TASK ITEM:
Each line from the start of the entries through the line that contains "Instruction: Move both" should be output exactly, please.

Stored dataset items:
******

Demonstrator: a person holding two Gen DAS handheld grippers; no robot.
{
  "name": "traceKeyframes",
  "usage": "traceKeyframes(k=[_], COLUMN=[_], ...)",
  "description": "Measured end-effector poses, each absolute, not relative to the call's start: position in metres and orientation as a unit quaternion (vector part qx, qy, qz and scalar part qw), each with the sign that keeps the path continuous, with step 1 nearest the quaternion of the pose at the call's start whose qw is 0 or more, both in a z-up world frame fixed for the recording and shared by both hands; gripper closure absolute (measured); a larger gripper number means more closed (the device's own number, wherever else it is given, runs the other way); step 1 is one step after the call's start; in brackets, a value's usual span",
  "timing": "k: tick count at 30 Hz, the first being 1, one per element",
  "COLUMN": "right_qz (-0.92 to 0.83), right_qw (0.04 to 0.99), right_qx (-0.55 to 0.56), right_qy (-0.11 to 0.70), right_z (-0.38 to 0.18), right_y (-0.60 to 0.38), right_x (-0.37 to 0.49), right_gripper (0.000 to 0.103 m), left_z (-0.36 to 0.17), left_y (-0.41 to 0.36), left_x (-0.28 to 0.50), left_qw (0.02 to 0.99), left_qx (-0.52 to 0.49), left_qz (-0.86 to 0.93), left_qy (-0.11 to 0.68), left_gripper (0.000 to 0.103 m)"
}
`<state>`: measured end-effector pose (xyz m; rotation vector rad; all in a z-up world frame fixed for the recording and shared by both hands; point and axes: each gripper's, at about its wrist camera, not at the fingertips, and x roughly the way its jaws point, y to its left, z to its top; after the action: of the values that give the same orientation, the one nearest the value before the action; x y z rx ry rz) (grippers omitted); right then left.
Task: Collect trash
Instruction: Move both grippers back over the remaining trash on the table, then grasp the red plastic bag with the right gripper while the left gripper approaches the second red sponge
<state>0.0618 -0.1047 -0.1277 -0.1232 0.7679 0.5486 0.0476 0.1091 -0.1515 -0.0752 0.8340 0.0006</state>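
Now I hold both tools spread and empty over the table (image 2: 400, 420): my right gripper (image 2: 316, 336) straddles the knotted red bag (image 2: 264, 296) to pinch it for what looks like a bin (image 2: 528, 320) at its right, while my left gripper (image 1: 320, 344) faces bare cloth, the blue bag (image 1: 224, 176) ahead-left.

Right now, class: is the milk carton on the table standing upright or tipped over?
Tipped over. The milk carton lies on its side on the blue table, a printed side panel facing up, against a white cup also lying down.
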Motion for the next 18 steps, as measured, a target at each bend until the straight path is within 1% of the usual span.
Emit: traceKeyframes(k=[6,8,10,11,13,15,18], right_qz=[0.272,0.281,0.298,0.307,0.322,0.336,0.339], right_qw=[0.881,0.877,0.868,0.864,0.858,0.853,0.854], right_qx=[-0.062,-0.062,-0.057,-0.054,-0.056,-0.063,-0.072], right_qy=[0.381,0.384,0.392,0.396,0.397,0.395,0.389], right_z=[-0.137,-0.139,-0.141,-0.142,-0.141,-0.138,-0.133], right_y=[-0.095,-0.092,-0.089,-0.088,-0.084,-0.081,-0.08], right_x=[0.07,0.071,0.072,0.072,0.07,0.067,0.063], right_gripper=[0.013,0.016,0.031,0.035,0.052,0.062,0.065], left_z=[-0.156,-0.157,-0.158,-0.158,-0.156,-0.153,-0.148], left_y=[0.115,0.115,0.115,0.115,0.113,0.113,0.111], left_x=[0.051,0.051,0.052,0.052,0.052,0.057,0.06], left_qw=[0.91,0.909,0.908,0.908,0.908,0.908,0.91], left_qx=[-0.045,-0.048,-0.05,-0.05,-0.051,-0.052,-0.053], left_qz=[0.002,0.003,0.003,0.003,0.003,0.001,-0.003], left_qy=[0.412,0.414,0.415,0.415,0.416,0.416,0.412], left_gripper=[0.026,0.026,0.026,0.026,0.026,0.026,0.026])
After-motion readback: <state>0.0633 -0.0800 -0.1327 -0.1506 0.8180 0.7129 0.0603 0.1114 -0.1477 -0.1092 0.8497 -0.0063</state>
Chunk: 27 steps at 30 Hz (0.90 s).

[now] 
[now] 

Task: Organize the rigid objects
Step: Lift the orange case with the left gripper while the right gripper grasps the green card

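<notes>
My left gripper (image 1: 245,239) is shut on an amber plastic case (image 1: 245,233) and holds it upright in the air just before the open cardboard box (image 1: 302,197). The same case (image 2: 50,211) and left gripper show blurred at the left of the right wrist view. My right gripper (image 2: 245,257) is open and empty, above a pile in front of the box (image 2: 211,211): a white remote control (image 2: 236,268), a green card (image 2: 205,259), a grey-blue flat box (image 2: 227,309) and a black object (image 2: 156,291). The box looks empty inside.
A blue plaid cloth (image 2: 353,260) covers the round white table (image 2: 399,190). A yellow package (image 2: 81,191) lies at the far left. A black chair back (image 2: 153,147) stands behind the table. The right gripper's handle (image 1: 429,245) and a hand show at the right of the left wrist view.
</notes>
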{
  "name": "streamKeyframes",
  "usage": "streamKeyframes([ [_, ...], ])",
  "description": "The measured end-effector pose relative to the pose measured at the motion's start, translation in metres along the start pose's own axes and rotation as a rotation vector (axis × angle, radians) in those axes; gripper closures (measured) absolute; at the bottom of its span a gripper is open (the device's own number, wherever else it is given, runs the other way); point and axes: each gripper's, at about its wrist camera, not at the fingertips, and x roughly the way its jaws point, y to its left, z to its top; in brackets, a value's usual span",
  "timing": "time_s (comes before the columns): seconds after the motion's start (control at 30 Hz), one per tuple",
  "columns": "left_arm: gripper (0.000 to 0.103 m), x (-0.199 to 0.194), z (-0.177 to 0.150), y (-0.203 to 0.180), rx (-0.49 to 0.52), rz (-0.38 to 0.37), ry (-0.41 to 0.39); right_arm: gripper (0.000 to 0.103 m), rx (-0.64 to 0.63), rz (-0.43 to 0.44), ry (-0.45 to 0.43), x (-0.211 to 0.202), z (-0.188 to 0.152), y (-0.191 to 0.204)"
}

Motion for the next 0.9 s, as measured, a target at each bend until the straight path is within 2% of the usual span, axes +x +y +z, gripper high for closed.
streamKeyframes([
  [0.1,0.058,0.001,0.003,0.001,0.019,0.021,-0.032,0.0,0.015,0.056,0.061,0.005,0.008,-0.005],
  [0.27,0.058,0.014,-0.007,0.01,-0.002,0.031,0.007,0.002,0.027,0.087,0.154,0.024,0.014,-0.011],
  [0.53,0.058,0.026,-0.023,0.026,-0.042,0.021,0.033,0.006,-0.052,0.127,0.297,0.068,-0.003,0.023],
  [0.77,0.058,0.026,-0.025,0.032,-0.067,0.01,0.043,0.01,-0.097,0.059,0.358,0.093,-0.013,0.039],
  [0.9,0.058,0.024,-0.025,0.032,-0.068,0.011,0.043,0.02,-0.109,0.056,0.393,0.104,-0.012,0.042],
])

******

ANSWER TO THIS TASK:
Demonstrator: a person holding two Gen DAS handheld grippers; no robot.
{
  "name": "traceKeyframes",
  "usage": "traceKeyframes(k=[_], COLUMN=[_], ...)",
  "description": "Measured end-effector poses, each absolute, not relative to the call's start: position in metres and orientation as a unit quaternion (vector part qx, qy, qz and scalar part qw), each with the sign that keeps the path continuous, with step 1 nearest the quaternion of the pose at the call's start whose qw is 0 or more, both in a z-up world frame fixed for the recording and shared by both hands; gripper closure absolute (measured); a larger gripper number means more closed (the device's own number, wherever else it is given, runs the other way); step 1 is one step after the call's start; in brackets, a value's usual span",
  "timing": "k: tick count at 30 Hz, the first being 1, one per element",
  "COLUMN": "right_qz (-0.92 to 0.83), right_qw (0.04 to 0.99), right_qx (-0.55 to 0.56), right_qy (-0.11 to 0.70), right_z (-0.38 to 0.18), right_y (-0.60 to 0.38), right_x (-0.37 to 0.49), right_gripper (0.000 to 0.103 m), left_z (-0.36 to 0.17), left_y (-0.41 to 0.36), left_x (-0.28 to 0.50), left_qw (0.02 to 0.99), left_qx (-0.52 to 0.49), left_qz (-0.86 to 0.93), left_qy (-0.11 to 0.68), left_gripper (0.000 to 0.103 m)"
}
`<state>`: measured end-effector pose (xyz m; rotation vector rad; all in a z-up world frame fixed for the recording and shared by both hands; point and axes: each gripper's, at about its wrist camera, not at the fingertips, and x roughly the way its jaws point, y to its left, z to its top; after the action: of the values that give the same orientation, the one nearest the value before the action; x y z rx ry rz) (grippers omitted); right then left.
Task: Collect trash
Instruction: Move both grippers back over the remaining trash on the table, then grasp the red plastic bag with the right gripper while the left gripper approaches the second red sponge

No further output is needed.